General cargo ship Dagan. Her original yard model, showing her as she looked in 1954 in a scale of 1:100, is part of our exhibition on modern maritime logistics on deck 6 of the museum.


Beitrag

The general cargo ship Dagan was built at the H. C. Stülcken (Sohn) shipyard in Hamburg, 1954. Her construction was part of the Reparations Agreement between Israel and the Federal Republic of Germany that had been signed in Luxemburg in 1952. 24% of the complete value of the original reparations for the atrocities committed by Nazi Germany against the Jewish people were destined to shipbuilding. This Reparations were a duty due to the „unspeakable crimes committed in the name of the German people“ – how the Shoah was described in 1951 by Konrad Adenauer, first Chancellor of the Federal Republic of Germany. The Dagan was built for the Zim Sholah Line from Haifa.
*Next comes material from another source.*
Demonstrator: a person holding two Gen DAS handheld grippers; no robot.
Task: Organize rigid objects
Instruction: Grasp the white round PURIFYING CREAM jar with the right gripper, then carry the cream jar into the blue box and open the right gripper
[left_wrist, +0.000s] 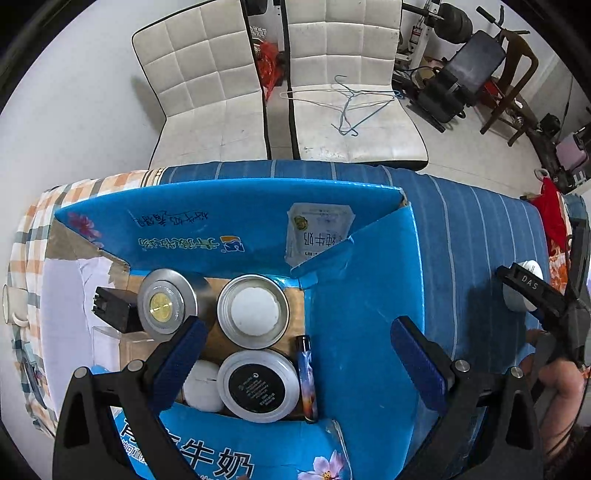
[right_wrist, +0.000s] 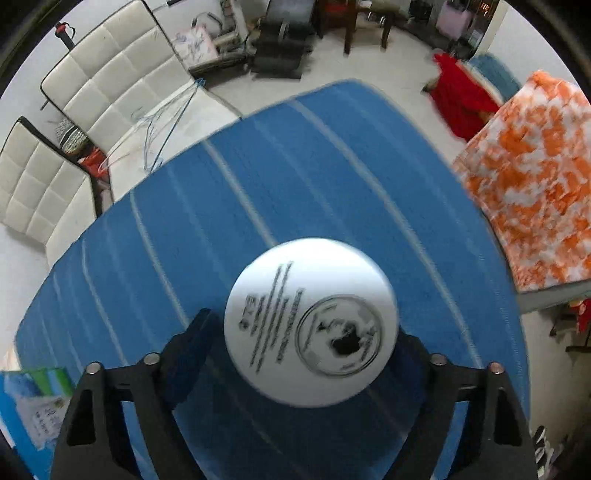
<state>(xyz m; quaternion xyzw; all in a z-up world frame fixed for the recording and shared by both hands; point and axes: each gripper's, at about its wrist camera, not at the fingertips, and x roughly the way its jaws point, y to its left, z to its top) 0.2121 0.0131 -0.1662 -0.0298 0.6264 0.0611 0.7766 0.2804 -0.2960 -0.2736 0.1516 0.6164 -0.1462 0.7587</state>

The company sold the Dagan in 1969, and she was renamed as Beta. In 1973 she was renamed as Leonidas A. and in 1979 as Cork. Under that name she was operated by Seecon Schiffs from Hamburg. On the 11th of October 1982 she accidentally sunk off the coast of Cuba. Her wreck was raised a few years later and sent for scrapping to Brownesville, Texas, USA.